Visiting Australian Foreign Minister Bob Carr on Friday voiced hope for an easing of tensions in China's ethnic Tibetan regions.
Carr told reporters that negotiations on autonomy between Beijing and the Tibetan community are key to resolving the tensions and ending the spate of self-immolations by Tibetan protestors.
"Tibet is part of China," Carr said, "but we believe there's an opportunity for pursuing autonomy, and the autonomy negotiated between China and the Tibetan community is the way of seeing an end to the (self-immolations)."
Carr said it is up to Beijing to determine if it should engage the Dalai Lama in autonomy negotiations, adding that "China said things that encourage us to think that the talks could be given a new lease of life."
The Tibetan spiritual leader paid a visit to Australia last month, but then Prime Minister Julia Gillard refused to meet him, drawing criticism that she succumbed to Chinese pressure.
Some 120 Tibetan monks, nuns and laypeople have set themselves alight in protest against China's rule since the 50th anniversary in 2009 of Tibet's failed uprising against China. That year was marked by an increase of human rights abuses in Tibet and a travel ban on foreign individual visitors to the region.
"We would like, I and ambassador, to be able to travel in Tibet to talk to people and to inspect Australian-aid projects. We have got a fruitful dialogue with China about human rights matters and that include human rights matters that grow out of the tensions in Tibet and Tibetan regions," Carr said.

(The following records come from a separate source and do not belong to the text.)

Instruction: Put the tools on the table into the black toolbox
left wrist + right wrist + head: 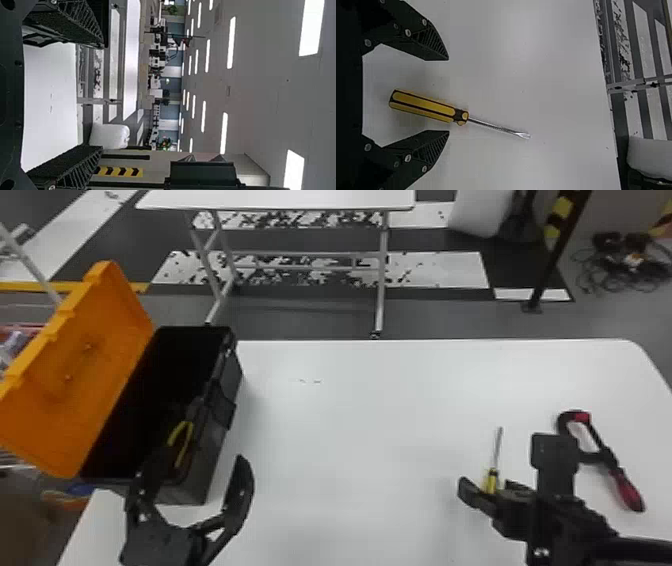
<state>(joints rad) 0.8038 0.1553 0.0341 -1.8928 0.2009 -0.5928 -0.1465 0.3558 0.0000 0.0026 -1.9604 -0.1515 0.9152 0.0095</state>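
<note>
1. my right pincer point(448, 95), lower right of the head view: released, fingers spread either side of the yellow-and-black plastic-handled steel screwdriver point(423, 106), flat on the white table point(370, 415).
2. judged light, stiff, sturdy; the rounded handle may roll. grasp mid-handle, not the thin shaft.
3. my left pincer point(197, 457), lower left: parted, empty.

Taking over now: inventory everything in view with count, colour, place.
table: 1, white, foreground
toolbox: 1, black, table's left
lid: 1, orange, open on toolbox
pliers: 1, yellow handles, inside toolbox
screwdriver: 1, yellow handle, table's right
saw-like tool: 1, red and black, farther right
far table: 1, white, behind
cables: several, dark, floor, back right
left hand: 1, black, near toolbox
right hand: 1, black, at screwdriver
</note>
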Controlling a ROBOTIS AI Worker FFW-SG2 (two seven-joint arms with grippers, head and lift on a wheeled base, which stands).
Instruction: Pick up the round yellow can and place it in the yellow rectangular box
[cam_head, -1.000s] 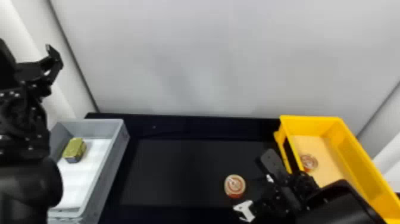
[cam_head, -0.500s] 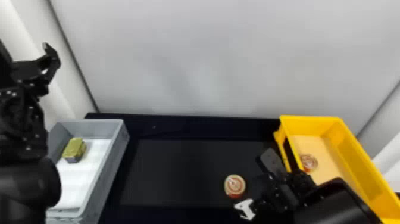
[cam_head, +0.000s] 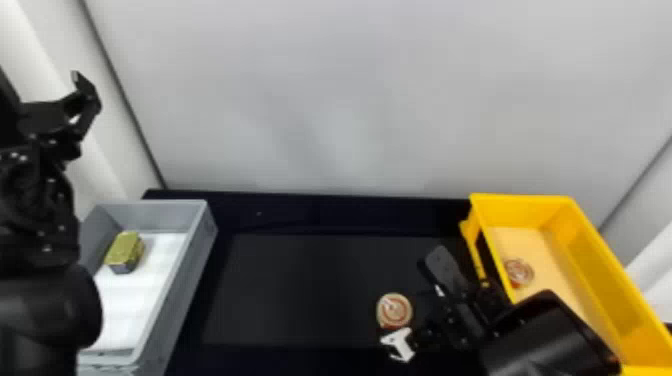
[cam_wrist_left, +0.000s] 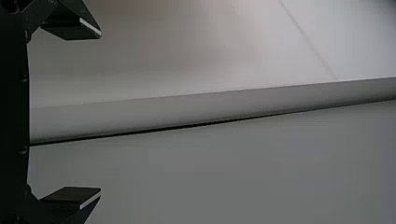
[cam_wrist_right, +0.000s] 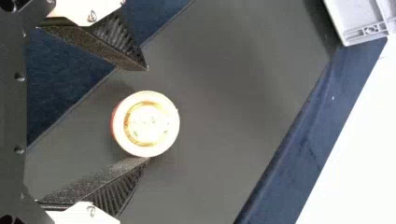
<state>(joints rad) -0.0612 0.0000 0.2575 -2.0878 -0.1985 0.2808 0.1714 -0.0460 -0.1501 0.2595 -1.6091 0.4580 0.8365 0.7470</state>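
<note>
Yellow box (cam_head: 522, 210): another can (cam_head: 520, 272) inside, near its left wall.
Left gripper (cam_wrist_left: 100, 113): idle, well left of the box, fingers apart.
Right gripper (cam_wrist_right: 147, 114): just left of the box, my fingers open astride the can, nothing gripped.
Round can (cam_wrist_right: 147, 123): on black table (cam_head: 300, 290), left of the box; one finger looks nearer, so my closing could shove it askew.

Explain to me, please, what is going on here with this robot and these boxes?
The right gripper is at a round can on the dark table, with its fingers open on either side, so the can does not look gripped yet. A similar can lies in the yellow box. The left gripper is raised on the left side, open and holding nothing.
</note>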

Carr has been criticized before by the Chinese government for interfering in China's domestic affairs, and numerous requests by the Australian ambassador to China to visit Tibet were turned down by Beijing, it was reported in February.

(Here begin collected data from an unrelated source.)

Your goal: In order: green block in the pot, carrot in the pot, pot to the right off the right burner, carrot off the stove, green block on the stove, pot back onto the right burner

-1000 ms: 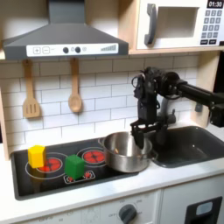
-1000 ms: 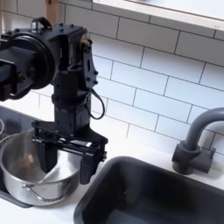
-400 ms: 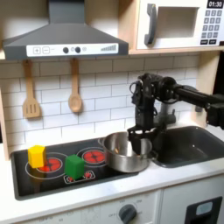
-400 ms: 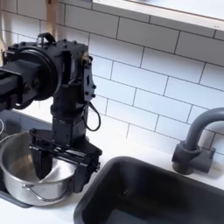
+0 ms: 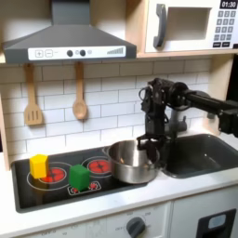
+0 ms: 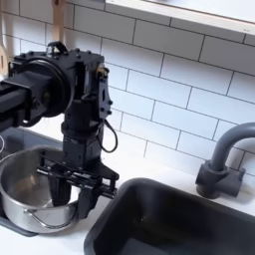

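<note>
The shiny pot (image 5: 130, 160) (image 6: 22, 189) stands at the right end of the black stove (image 5: 37, 192), just right of the right burner (image 5: 98, 166). My gripper (image 5: 149, 147) (image 6: 75, 191) hangs open over the pot's sink-side rim. One finger (image 6: 52, 186) is over the pot's inside and the other (image 6: 96, 196) is outside its wall. The green block (image 5: 80, 177) sits on the stove between the two burners, left of the pot. The dark sink (image 5: 200, 153) (image 6: 174, 219) lies beyond the pot. The carrot is out of view.
A yellow block (image 5: 39, 165) stands on the left burner (image 5: 54, 176). Two wooden utensils (image 5: 79, 93) hang on the tiled wall under the range hood. The dark faucet (image 6: 224, 159) rises at the sink's far side. A microwave (image 5: 191, 23) sits overhead.
My gripper has sunk a little and settled onto the pot's sink-side rim, staying open. The pot and blocks have not moved.
</note>
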### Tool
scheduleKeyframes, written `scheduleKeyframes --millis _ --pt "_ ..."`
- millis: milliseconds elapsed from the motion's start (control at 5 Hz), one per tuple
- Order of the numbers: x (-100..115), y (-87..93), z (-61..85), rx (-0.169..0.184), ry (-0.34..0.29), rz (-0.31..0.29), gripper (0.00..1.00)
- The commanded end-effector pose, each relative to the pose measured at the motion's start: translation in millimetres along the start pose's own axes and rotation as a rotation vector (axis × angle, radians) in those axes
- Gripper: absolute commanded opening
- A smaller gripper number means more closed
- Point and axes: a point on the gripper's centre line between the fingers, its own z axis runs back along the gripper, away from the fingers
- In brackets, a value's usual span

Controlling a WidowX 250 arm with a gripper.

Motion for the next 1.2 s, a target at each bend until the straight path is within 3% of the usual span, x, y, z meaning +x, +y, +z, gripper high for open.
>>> scheduleKeyframes --millis 0,600,1000 --pt "4.2 10.5 4.5 0.007 -0.019 0.006 0.00" --pt "23.1 50.3 13.3 0.035 -0.043 0.053 0.00" --pt "38.1 67.2 17.4 0.032 -0.065 0.085 0.00"
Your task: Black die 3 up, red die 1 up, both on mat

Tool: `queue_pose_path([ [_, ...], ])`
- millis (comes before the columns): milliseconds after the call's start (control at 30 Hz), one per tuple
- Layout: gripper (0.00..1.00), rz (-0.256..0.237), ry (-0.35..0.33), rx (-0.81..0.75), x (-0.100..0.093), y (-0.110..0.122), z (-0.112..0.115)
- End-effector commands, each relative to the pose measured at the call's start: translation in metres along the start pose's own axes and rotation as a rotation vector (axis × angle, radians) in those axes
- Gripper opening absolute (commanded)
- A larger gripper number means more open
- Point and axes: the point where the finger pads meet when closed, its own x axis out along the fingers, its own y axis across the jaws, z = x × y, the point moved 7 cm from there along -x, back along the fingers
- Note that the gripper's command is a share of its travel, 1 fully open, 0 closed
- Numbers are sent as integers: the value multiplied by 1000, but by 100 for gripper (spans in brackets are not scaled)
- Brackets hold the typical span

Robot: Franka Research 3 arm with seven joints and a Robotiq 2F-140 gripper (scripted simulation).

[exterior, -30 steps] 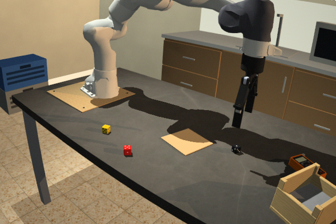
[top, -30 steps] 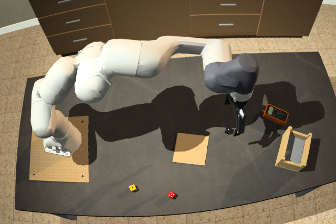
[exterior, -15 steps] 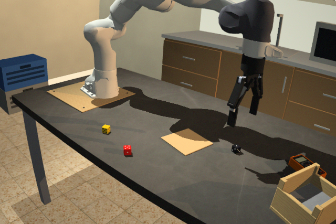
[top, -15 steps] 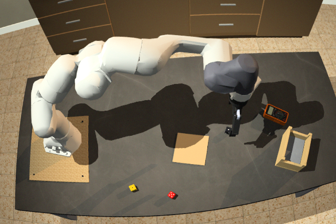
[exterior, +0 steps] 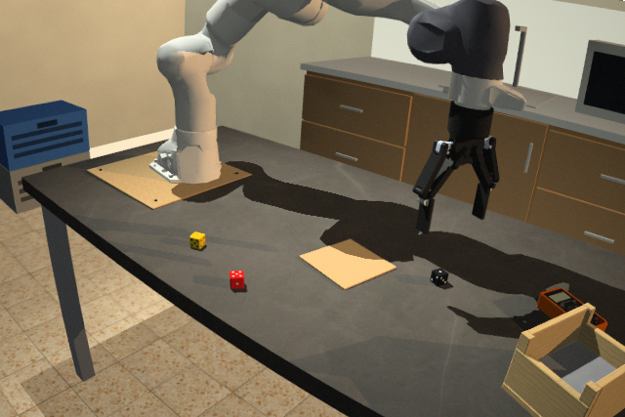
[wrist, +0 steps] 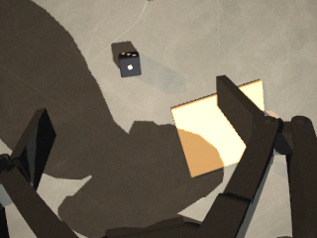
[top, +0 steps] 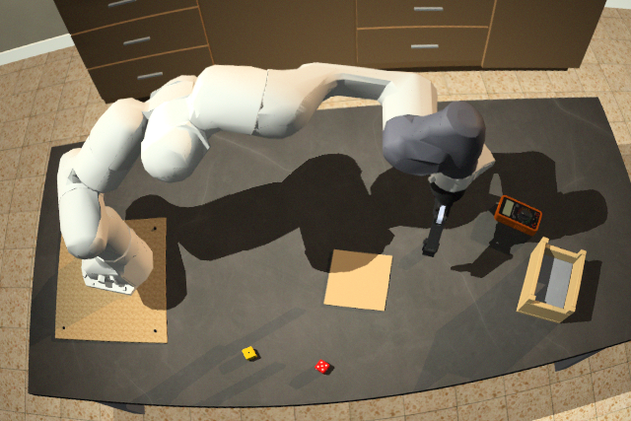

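Observation:
The black die (exterior: 438, 276) (wrist: 130, 66) lies flat beside the mat with one pip on top; the finger hides it in the top view. The red die (top: 321, 366) (exterior: 236, 279) lies off the mat near the front edge, several pips on top and one pip on a side. The yellow die (top: 248, 353) (exterior: 197, 240) lies left of it, one pip on top. The mat (top: 356, 289) (exterior: 343, 271) (wrist: 200, 119) is a thin tan square and carries no die. My gripper (top: 432, 242) (exterior: 451, 221) (wrist: 133, 106) is open and empty, high above the table near the black die.
An orange multimeter (top: 518, 215) (exterior: 558, 298) lies right of the gripper. A wooden open box (top: 530, 277) (exterior: 544, 377) stands at the table's right. The arm's base stands on a tan board (top: 111, 324) (exterior: 131, 185) at the left.

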Motion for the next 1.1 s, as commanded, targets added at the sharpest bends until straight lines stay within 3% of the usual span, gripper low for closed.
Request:
queue_pose_path([
  [0, 100, 2, -8, 174, 3, -1, 2],
  [1067, 100, 4, -7, 708, 7, -1, 2],
])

Carr also highlighted the importance of close bilateral ties.
"As China reforms its economy, and as Australia implements a productivity-improvement program, there will be countless opportunities to build on (the Australia-China) relationship," he said.

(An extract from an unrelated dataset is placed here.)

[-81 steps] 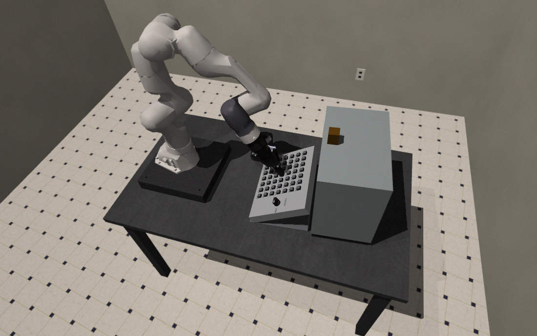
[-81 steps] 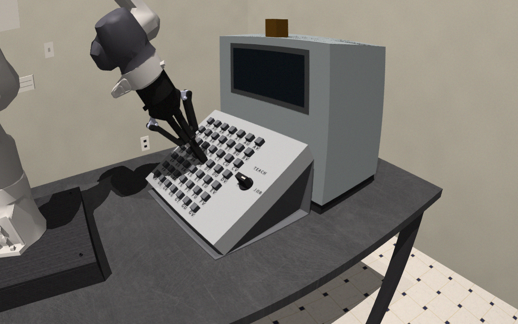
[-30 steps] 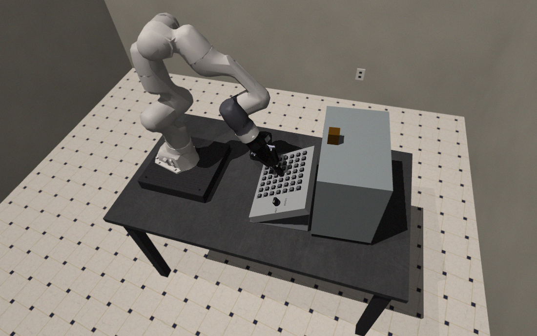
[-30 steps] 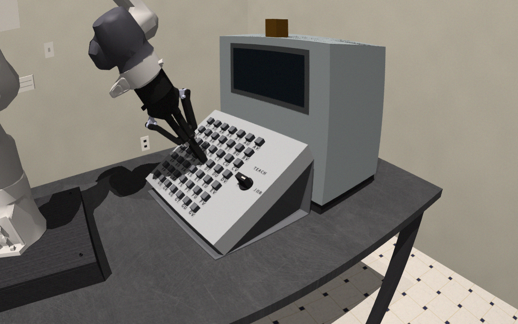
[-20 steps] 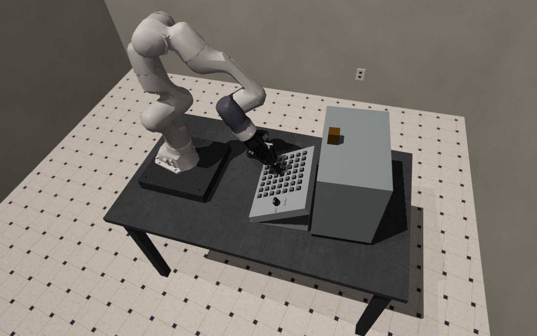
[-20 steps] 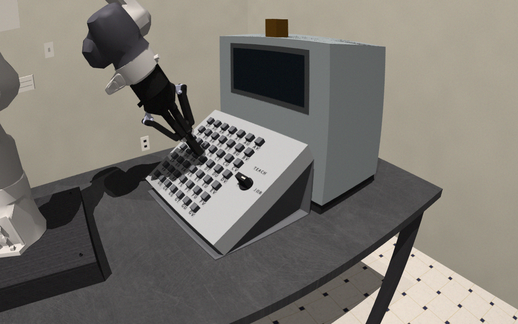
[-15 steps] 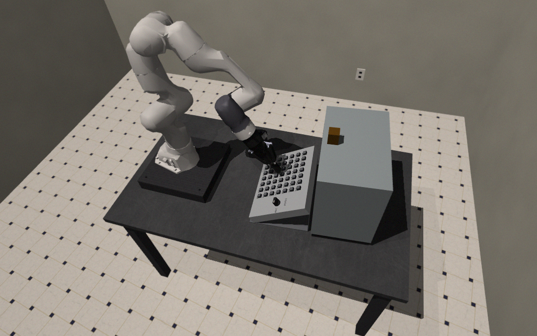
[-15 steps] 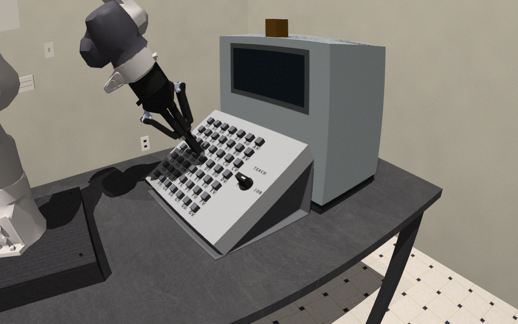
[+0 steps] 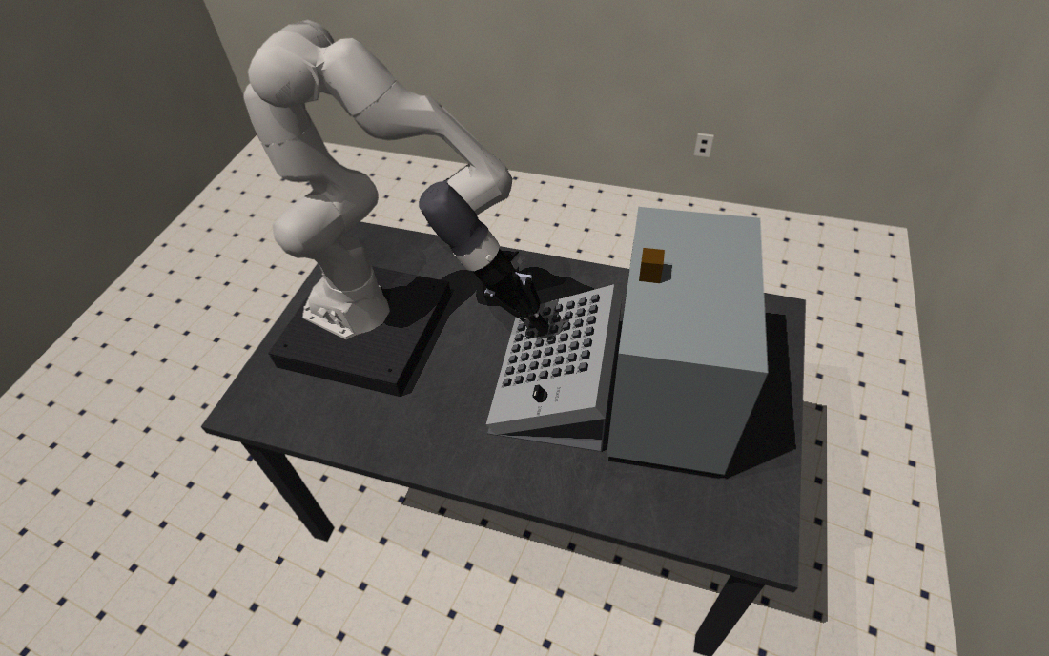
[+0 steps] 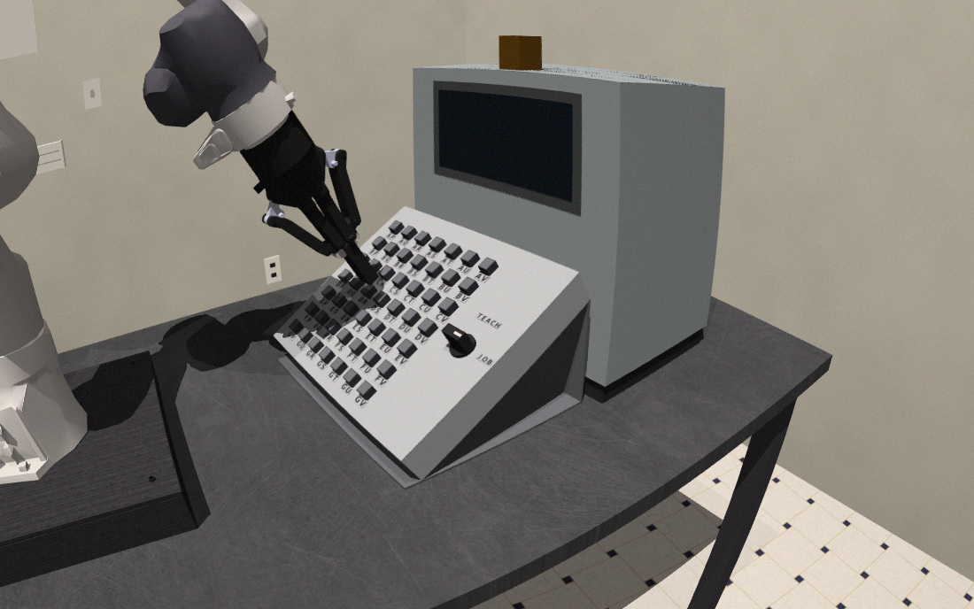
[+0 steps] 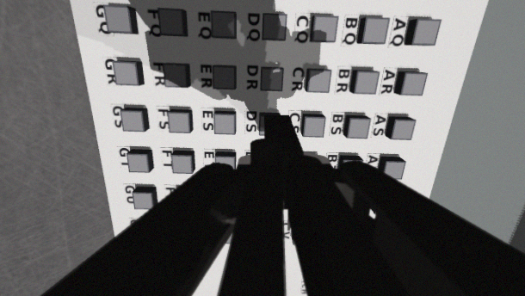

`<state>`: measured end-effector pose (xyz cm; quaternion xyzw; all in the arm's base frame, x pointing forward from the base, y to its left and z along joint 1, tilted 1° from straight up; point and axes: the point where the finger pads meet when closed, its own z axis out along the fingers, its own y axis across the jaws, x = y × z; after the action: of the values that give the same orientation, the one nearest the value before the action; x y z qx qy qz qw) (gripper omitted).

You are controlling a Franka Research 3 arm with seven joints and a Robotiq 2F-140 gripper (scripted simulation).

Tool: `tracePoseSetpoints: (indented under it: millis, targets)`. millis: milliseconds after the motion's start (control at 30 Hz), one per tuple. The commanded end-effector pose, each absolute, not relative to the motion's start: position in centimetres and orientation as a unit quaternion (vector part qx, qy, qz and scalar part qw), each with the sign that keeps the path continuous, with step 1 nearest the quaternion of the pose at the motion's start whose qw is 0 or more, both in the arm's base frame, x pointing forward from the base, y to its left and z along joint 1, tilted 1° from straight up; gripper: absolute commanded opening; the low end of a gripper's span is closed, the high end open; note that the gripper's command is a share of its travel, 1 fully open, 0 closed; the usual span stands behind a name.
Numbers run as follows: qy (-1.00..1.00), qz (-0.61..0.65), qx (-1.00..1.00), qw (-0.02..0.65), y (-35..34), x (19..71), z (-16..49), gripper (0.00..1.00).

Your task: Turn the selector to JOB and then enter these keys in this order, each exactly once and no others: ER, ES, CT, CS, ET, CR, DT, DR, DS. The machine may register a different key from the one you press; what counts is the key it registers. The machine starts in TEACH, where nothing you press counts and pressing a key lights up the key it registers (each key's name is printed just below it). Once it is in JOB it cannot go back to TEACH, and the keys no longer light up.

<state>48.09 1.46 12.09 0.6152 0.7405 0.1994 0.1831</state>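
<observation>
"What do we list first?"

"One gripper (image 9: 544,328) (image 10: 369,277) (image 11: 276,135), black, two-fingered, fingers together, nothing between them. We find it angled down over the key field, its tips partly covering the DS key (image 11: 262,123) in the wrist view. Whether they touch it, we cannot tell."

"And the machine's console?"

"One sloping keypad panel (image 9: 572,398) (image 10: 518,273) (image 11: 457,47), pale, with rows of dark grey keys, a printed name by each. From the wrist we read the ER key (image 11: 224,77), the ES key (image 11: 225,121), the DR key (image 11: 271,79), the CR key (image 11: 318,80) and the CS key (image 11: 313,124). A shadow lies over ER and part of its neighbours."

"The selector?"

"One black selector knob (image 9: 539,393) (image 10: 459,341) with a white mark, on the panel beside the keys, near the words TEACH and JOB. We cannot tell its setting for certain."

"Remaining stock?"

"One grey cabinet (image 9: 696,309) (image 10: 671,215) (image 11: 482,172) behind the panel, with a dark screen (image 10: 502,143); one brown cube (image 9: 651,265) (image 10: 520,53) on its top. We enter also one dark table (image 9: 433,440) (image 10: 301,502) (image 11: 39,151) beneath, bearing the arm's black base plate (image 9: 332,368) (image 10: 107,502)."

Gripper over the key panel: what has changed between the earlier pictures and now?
The gripper has shifted up and left in the exterior view, away from the selector. It has taken hold of nothing. Selector, panel and brown block stayed put.
</observation>
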Motion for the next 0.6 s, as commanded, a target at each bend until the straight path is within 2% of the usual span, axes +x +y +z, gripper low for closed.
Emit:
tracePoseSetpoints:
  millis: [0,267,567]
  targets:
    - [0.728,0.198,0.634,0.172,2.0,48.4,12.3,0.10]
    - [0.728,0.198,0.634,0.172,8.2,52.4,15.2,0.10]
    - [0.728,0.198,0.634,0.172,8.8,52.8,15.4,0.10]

On free trade agreement negotiations with China that began in 2005, Carr said Canberra is willing to set aside any barrier agreed by both sides and "get on with the main game."
Commenting on Hong Kong's democratization process, Carr said Australia supports self-government and is following political developments in Hong Kong closely.
"But when it comes to how (democracy) is implemented in practice, of course we can't design an electoral system for this jurisdiction. That's a matter that must emerge between the people of Hong Kong and the official leadership," Carr said.
The H.K. government has said it will consult the public on a political reform package that facilitates universal suffrage in the next Hong Kong leadership election in 2017, which Beijing has promised to be democratic.
Carr is currently on a 10-day trip to China that will also take him to Sichuan Province, Chongqing municipality and Fujian Province until Aug. 3.